WORK ITEM. Exactly as they appear, restate the lines of the material, from the first through the one containing "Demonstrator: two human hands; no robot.".
####
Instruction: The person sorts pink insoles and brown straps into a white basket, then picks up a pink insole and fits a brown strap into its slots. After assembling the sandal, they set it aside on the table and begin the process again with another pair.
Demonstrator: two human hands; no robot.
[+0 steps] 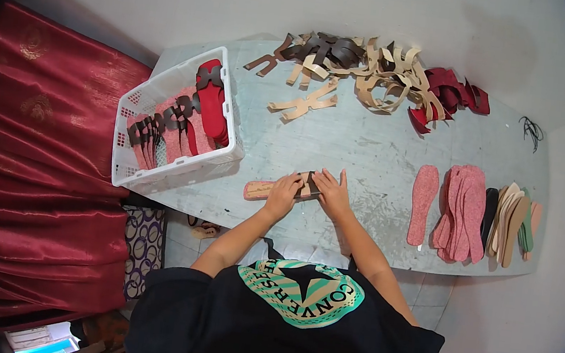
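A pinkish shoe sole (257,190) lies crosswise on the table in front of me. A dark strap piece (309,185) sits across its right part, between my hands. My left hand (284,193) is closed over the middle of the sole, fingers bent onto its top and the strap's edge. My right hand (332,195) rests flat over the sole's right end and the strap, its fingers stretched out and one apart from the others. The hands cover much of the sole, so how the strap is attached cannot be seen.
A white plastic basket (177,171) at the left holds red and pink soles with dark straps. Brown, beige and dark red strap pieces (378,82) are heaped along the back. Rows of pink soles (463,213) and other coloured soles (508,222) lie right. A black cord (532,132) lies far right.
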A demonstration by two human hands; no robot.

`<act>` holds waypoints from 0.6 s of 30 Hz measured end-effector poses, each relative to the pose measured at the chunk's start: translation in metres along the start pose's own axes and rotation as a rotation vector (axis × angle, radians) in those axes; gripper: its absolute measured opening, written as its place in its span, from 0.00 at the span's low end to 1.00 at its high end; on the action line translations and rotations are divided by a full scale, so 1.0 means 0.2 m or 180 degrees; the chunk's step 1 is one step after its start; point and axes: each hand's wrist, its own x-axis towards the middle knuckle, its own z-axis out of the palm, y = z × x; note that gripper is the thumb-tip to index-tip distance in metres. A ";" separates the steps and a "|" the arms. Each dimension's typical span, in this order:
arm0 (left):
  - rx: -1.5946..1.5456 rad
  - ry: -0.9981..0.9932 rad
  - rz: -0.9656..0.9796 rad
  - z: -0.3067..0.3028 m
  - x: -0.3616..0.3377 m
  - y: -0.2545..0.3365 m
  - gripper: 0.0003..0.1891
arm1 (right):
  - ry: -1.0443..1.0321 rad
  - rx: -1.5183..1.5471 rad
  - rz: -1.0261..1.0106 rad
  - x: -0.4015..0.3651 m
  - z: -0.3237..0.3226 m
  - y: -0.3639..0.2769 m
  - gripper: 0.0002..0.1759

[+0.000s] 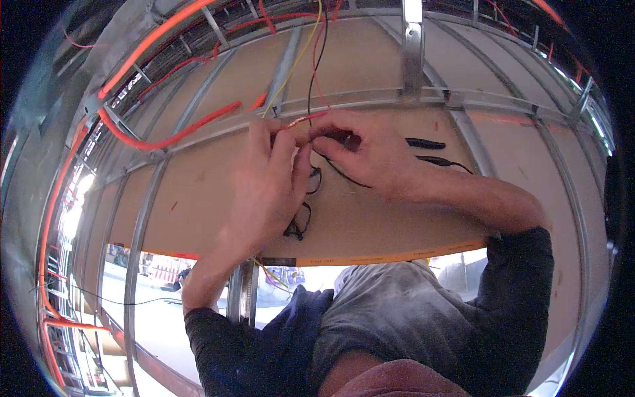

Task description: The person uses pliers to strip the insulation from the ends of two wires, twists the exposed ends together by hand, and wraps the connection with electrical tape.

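Both my hands are raised close together in front of a brown panel, fingers pinched on thin electrical wires. My left hand (271, 169) is closed, its fingertips at the bare copper end of a red wire (319, 115). My right hand (370, 152) is closed too, thumb and forefinger meeting at the wires beside the left fingertips. A black wire (319, 63) hangs from above and passes between the hands. A yellow wire (294, 66) comes down behind my left hand. The exact grip points are partly hidden by my fingers.
Eyeglasses (301, 223) lie on the brown panel (370, 225) below my hands. A tool with black handles (425, 143) lies right of my right wrist. Orange conduit (165, 140) curves at left. Metal studs (411, 59) frame the panel.
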 end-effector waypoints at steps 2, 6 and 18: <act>-0.0116 -0.0102 -0.0036 0.00 0.00 -0.02 0.11 | -0.0074 0.0160 0.0228 -0.01 0.00 0.02 0.11; -0.0613 -0.0206 -0.0341 -0.04 -0.01 -0.02 0.13 | -0.0076 0.0698 0.0565 -0.01 0.02 0.01 0.10; -0.1457 -0.0057 -0.0950 -0.01 -0.05 -0.04 0.18 | 0.0101 0.1006 0.1073 -0.02 0.03 -0.06 0.12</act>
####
OUTPUT OF THE EXERCISE.
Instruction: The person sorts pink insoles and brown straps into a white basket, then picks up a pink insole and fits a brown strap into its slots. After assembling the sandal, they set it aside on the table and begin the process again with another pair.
Demonstrator: two human hands; no robot.

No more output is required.